Assignment:
Copy every line of the data in which the word "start" occurs.

Data excerpt:
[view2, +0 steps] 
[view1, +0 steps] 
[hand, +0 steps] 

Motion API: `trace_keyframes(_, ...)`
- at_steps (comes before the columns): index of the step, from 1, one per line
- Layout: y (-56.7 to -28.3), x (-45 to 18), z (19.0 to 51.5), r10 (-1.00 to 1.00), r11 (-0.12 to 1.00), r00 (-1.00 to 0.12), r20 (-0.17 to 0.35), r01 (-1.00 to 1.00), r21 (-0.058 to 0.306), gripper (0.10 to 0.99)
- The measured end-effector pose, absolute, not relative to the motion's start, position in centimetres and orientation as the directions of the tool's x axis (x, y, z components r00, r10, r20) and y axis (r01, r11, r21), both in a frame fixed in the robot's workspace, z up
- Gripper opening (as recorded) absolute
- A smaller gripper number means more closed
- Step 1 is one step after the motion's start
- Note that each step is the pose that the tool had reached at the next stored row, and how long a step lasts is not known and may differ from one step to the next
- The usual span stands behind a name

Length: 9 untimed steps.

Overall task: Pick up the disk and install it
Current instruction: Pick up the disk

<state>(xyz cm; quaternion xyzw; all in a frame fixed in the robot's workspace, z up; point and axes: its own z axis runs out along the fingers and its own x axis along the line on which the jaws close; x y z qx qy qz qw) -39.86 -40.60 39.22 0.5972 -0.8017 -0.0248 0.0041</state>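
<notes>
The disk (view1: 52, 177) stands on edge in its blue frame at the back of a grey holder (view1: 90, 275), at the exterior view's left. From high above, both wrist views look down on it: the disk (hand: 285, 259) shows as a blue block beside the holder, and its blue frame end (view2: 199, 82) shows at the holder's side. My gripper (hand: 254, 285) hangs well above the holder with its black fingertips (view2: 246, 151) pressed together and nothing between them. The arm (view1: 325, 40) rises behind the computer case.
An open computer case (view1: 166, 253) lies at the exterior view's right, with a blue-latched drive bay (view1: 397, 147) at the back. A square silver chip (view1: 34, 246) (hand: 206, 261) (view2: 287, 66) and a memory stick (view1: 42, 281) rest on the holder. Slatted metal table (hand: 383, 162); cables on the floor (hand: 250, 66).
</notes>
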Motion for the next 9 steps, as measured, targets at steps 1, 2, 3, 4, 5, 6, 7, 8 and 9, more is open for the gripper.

Answer to the exercise:
- The measured end-effector pose, absolute, not relative to the motion's start, position in centimetres and orientation as the directions of the tool's x axis (x, y, z components r00, r10, r20) and y axis (r01, r11, r21), both in a frame fixed in the robot's workspace, z up
- Step 1 is one step after the motion's start

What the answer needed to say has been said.